Unique Focke-Wulf Fw 189 Offered For Sale

Photo via Aircraft Restoration Compan
Aircorps Art Dec 2019

As some may have inferred from the advertisements in late May, 2021 that a number of the late Paul G. Allen’s aircraft restoration projects were being put up for sale, it only seemed a matter of time before more gems from his remarkable estate would find their way to the marketplace. And such is the case now for Allen’s Focke-Wulf Fw 189A-2 (WkNr 2100), believed to be a unique survivor from 846 examples built. The project, in an advanced state of completion, is now available for sale via the workshop tasked with its rebuild, the Aircraft Restoration Company (ARCo).

As the (edited) sales description continues…

The twin-boom, twin-engine, heavily glazed aircraft was the main reconnaissance type used by the German Forces on the Eastern Front during WWII and was known as “The Flying Eye”.

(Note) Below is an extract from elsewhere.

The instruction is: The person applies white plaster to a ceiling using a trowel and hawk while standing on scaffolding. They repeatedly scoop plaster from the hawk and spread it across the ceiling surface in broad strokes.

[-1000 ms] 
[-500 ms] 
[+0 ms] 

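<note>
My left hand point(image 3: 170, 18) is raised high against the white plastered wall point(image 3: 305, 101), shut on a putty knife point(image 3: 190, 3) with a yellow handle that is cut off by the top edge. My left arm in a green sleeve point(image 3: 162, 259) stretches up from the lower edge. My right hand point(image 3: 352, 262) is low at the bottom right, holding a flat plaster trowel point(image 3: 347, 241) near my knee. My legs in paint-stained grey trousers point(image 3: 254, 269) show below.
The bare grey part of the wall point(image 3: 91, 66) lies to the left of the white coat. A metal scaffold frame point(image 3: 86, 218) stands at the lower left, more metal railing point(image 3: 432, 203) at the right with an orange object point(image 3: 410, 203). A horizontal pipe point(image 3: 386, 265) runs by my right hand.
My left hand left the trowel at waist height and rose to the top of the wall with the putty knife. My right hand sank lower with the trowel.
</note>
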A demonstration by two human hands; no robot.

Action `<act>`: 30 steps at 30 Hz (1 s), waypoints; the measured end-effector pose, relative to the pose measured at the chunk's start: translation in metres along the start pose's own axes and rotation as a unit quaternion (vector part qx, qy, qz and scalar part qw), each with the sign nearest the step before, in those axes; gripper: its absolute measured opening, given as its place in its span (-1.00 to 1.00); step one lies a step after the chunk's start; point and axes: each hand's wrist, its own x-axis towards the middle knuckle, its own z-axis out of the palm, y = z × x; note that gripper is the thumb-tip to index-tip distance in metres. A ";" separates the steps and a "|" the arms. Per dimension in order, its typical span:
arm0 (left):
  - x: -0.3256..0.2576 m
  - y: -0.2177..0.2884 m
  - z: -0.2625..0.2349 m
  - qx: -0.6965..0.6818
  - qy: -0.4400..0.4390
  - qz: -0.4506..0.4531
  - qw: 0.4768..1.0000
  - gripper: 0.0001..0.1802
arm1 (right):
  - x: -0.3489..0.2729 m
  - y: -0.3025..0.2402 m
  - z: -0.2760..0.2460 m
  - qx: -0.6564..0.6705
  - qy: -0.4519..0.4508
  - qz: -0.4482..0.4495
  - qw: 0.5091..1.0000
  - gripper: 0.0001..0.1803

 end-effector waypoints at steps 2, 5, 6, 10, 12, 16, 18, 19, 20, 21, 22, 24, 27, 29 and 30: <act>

The Fw 189 usually carried a crew of three, with a maximum speed of 217mph and an operating range of just over 400 miles. During our research into the type, we came across stories of an Fw 189 once returning from a sortie with a boom missing, either from flak or ramming, which is a testament to the sturdiness of Kurt Tank’s design. For ease of replacement in the field, both booms were interchangeable in order to minimize the number of spare parts required. The Fw 189 could capture reconnaissance photographs from the camera built into the fuselage; indeed the type performed superbly in this role. The Fw 189 combined all of the attributes required on the Eastern Front – strength, maneuverability, toughness, and reliability, combined with the ability to operate from short and unpaved airstrips.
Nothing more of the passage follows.